WHAT YOU HAVE TO DO — What is the number of lines below that contain the string "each"? Give it and nothing else.

*** GIVEN MATERIAL ***

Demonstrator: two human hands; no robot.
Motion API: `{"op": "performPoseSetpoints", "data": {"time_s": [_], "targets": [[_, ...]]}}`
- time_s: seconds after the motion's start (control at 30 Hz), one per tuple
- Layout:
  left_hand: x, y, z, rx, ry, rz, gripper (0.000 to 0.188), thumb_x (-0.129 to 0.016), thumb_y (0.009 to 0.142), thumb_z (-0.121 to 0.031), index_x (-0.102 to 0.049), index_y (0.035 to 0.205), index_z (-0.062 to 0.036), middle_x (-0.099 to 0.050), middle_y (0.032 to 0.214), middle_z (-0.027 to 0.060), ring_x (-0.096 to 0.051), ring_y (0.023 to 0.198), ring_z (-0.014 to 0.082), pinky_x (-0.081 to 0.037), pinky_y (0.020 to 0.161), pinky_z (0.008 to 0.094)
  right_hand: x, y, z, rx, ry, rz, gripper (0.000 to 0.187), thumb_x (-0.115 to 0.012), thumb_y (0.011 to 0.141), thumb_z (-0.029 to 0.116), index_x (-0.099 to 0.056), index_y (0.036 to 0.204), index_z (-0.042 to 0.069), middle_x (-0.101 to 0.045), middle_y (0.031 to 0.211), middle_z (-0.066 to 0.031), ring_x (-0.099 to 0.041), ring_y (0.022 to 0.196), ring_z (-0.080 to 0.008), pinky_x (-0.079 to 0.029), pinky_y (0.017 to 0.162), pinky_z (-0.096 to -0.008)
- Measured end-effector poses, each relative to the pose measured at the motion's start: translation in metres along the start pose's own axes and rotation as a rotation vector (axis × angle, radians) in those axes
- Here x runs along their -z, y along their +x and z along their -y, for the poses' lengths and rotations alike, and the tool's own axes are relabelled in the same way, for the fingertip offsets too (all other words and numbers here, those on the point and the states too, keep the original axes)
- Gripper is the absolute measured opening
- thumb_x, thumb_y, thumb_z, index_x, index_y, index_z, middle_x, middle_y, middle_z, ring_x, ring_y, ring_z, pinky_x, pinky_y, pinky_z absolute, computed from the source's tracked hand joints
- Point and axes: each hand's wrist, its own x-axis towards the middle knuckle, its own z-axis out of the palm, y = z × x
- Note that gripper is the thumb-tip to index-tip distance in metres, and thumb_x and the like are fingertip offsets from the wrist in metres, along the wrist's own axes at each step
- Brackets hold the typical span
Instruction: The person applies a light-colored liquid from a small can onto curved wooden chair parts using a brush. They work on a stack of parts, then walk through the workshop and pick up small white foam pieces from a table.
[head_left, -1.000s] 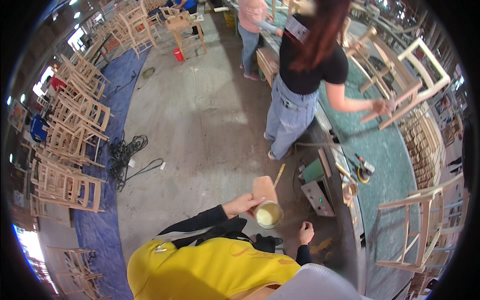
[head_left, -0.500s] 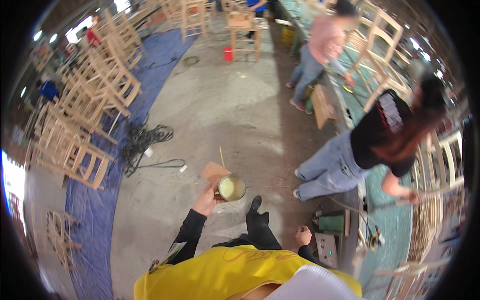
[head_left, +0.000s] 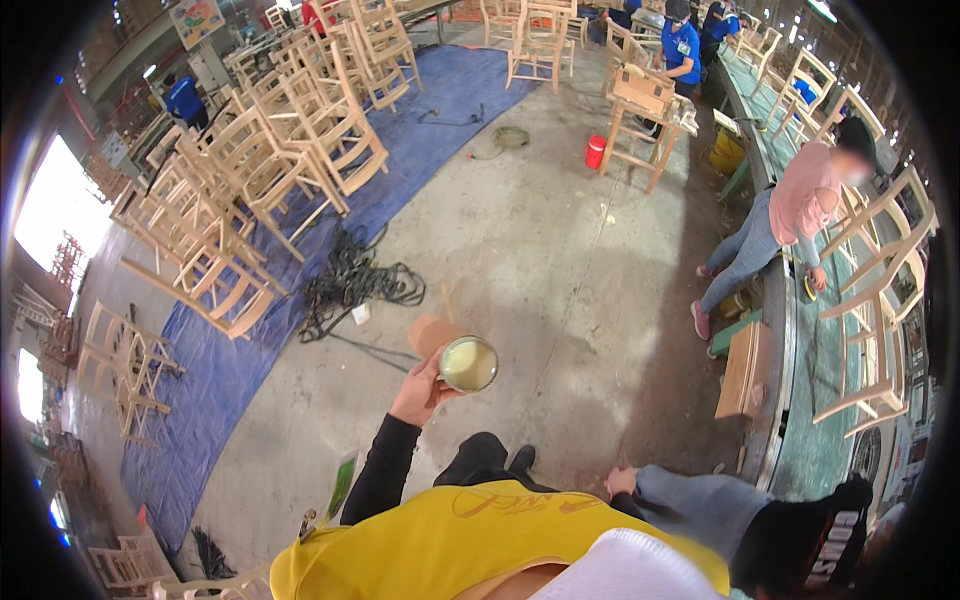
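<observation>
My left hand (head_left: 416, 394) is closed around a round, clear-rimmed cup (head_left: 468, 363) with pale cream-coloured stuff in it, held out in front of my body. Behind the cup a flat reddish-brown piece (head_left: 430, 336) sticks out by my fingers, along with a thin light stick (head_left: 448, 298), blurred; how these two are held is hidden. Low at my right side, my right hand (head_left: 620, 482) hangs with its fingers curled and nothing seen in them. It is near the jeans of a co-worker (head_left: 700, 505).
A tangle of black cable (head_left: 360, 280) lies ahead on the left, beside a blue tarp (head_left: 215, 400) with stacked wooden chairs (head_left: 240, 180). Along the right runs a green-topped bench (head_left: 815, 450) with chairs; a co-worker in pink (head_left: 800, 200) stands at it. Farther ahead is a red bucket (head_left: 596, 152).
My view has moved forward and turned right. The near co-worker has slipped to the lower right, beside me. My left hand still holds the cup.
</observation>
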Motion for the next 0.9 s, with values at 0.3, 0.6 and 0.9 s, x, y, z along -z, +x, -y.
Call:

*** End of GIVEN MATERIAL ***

FINISHED TASK — 3